Хотя Загаевский и разочарован «нисходящей мутацией европейской литературы», но отказывается размышлять о причинах растущего субъективизма и восстания против «величия». Возможно, тем, кто воспитан в условиях жестокости и посредственности административно-командной системы, труднее испытывать возмущение меркантилистскими ценностями (часто сокрытыми под маской «демократических» или популистских принципов), которые подорвали основы возвышенного. «Советская цивилизация», известная также как коммунизм, была большой консервативной силой. Культурная политика коммунистических режимов набальзамировала старые, иерархические представления о творческих свершениях, стремясь привить знатную родословную собственным пропагандистским банальностям. Напротив, капитализм исповедует действительно радикальное отношение к культуре, устраняя само понятие величия в искусстве, которое как «элитистскую» презумпцию яро отвергают экуменические мещане в облике как прогрессистов, так и реакционеров.
Протест Загаевского против крушения принципов не имеет аналитической природы. Тем не менее автор, конечно, понимает бесполезность (и унизительность) простого осуждения. Иногда его сиротливые максимы бьют через край: «Без поэзии мы вряд ли были бы лучше млекопитающих». Многие отрывки утверждают старое доброе негодование царящими нравами, особенно когда Загаевский поддается соблазну видеть в нашей эпохе признаки беспримерного вырождения. Что, задается он риторическим вопросом, сделали бы «великие, невинные художники прошлого, Джотто или ван Эйк, Пруст или Аполлинер, если бы некий злобный бес перенес их в наш ущербный, бутафорский мир»? Ничего не скажу о Джотто или ван Эйке; но Пруст (умер в 1922 году) и Аполлинер (умер в 1918 году) – невинны? Надо полагать, что Европа, в которой только что закончилась колоссальная бессмысленная бойня под названием «Первая мировая война», была куда хуже, чем современный нам «ущербный, бутафорский» мир.
Представление об искусстве как о подвергающемся опасности носителе духовной ценности в сугубо мирской век не должно оставаться без внимания. Тем не менее полное отсутствие у Загаевского злопамятства и мстительности, его великодушие, его осознание вульгарности непрекращающихся жалоб и самодовольного предположения о собственном культурном превосходстве отличают его позицию от позиции иных профессиональных плакальщиков, скорбящих о «смерти высокой культуры», таких как вечно угрюмый Джордж Стайнер. (Загаевскому случается скатываться к поверхностным утверждениям о превосходстве прошлого над настоящим, но и тогда он никогда не самодоволен и не напыщен: назовем это «стайнеризм с человеческим лицом».)
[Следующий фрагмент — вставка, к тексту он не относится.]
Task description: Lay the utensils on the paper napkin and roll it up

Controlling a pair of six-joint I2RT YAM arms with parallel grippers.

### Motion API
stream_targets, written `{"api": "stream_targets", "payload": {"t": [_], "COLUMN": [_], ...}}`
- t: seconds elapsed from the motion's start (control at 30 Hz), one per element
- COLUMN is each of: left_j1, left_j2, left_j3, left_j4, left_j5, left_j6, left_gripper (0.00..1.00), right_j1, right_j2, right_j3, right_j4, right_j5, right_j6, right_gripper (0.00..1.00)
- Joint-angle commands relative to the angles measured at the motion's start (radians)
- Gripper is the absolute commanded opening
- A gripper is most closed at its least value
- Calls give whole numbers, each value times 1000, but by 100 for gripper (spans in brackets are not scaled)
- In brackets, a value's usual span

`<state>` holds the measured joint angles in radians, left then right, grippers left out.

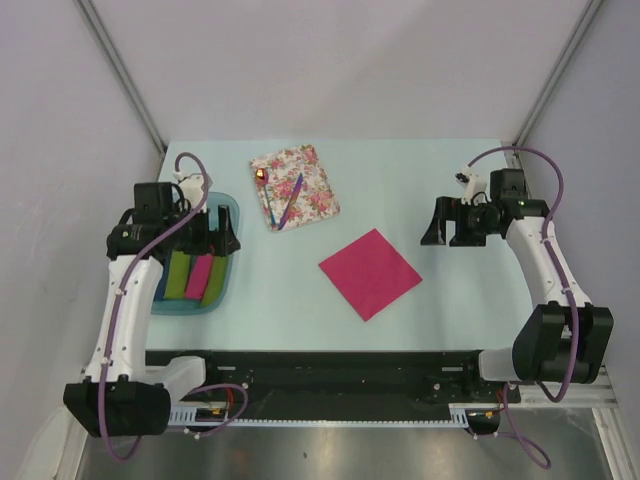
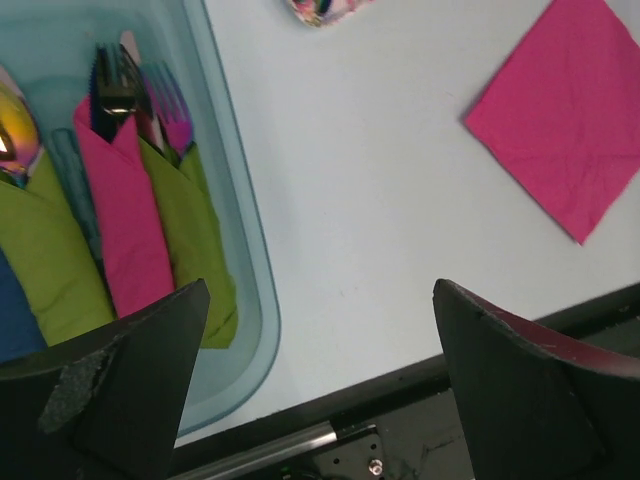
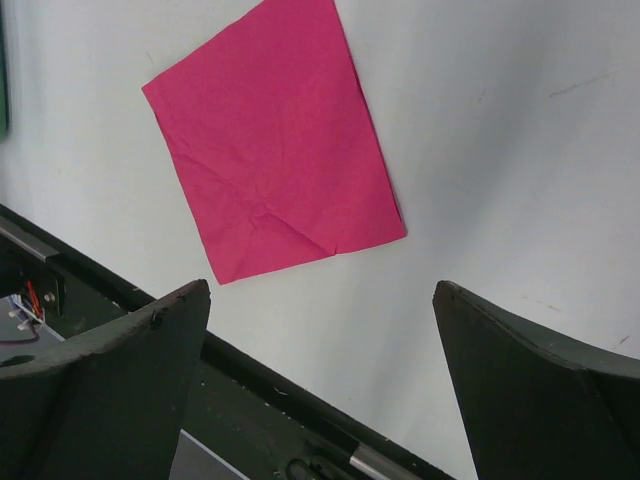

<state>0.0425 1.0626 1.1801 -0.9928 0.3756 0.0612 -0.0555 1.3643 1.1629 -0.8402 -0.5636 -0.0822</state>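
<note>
Utensils [image 1: 291, 200] lay beyond-left of the pink paper napkin [image 1: 370, 272], long axes near-to-far. Your left gripper [image 1: 226, 235] sat closer than the right gripper [image 1: 432, 222], both spread, empty.

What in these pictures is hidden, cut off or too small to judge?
Utensils: top view only, too small to tell what the second piece beside the spoon is.
Floral napkin: left wrist view, cut off by the top edge.
Rolled napkins: top view, upper ends under the left gripper.
Pink napkin: left wrist view, cut by the top and right edges.
</note>
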Motion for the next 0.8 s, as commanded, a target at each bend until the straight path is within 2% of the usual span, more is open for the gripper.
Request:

Убежденный сторонник высоких норм, не лишенный сентенциозности, Загаевский слишком проницателен, слишком уважительно относится к простой человеческой мудрости, чтобы не видеть ограничений в каждой из позиций, порожденных его страстями. Произведения искусства возвышают, совершенствуют дух. Но, предостерегает Загаевский, воображение может стать одним из собственных врагов, «если потеряет из виду осязаемый мир, который невозможно растворить в искусстве».
Ввиду фрагментарности книги Загаевский может позволить себе противоречивые оценки. Обращает на себя внимание признание автора о разделенности его сознания. Очерки и заметки в Другой красоте отражают изощренный, сложный разум, разделенный между общественной жизнью и требованиями искусства, между солидарностью и одиночеством; между изначальными «двумя городами» – градом земным и градом небесным. Разделенный, но не свергнутый. Ноту мучительной боли сменяет безмятежность. В мире, где царит опустошение, вдруг рождается радость, принесенная гением других. Насмешка уступает милосердию. Отчаяние неизбежно, но столь же непреложно утешение.